Give the lines again exactly as they appear, from the first line of the listing through the line containing "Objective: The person", and omit every picture.

◇ ◇ ◇

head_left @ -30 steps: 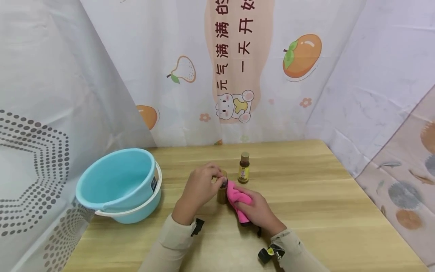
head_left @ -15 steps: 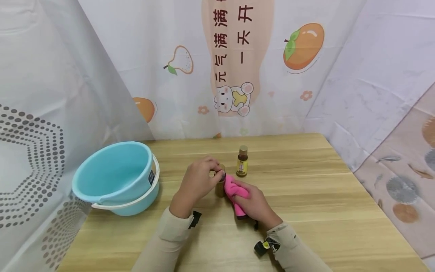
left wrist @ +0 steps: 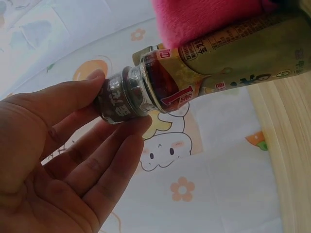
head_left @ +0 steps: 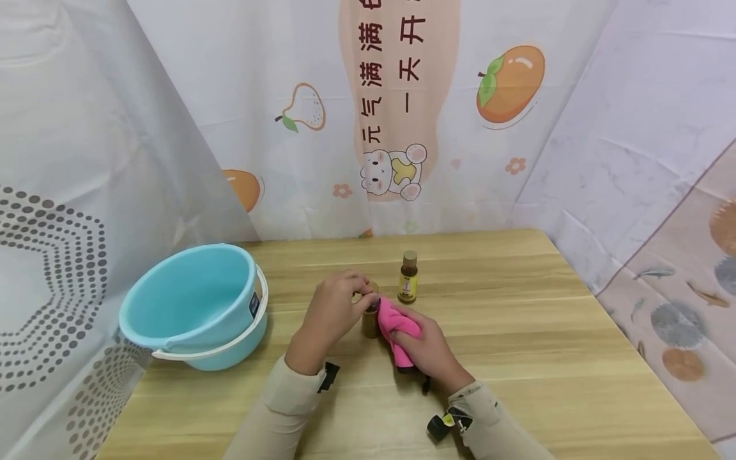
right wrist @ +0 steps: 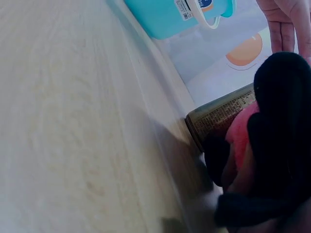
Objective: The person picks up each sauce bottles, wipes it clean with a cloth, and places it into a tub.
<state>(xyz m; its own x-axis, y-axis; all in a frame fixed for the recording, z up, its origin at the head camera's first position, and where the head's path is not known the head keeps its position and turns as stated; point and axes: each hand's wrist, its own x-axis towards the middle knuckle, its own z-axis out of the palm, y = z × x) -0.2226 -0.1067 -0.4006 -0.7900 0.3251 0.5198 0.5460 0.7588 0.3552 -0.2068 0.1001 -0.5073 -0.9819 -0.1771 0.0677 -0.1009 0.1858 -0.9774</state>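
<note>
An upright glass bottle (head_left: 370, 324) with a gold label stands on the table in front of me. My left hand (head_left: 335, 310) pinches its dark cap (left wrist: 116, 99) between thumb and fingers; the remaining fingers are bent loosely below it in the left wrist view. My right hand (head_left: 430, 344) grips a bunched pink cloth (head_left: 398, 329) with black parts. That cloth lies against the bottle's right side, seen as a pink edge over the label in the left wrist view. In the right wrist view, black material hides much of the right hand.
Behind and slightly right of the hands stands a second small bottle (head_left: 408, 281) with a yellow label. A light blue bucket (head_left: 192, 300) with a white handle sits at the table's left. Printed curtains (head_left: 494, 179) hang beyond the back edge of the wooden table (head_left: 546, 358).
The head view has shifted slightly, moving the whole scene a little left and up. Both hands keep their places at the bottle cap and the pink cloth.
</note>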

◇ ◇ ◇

* **RESULT OF THIS EXERCISE**
head_left @ -30 steps: 
head_left @ -15 steps: 
left wrist @ +0 steps: 
head_left @ +0 steps: 
right wrist @ +0 steps: 
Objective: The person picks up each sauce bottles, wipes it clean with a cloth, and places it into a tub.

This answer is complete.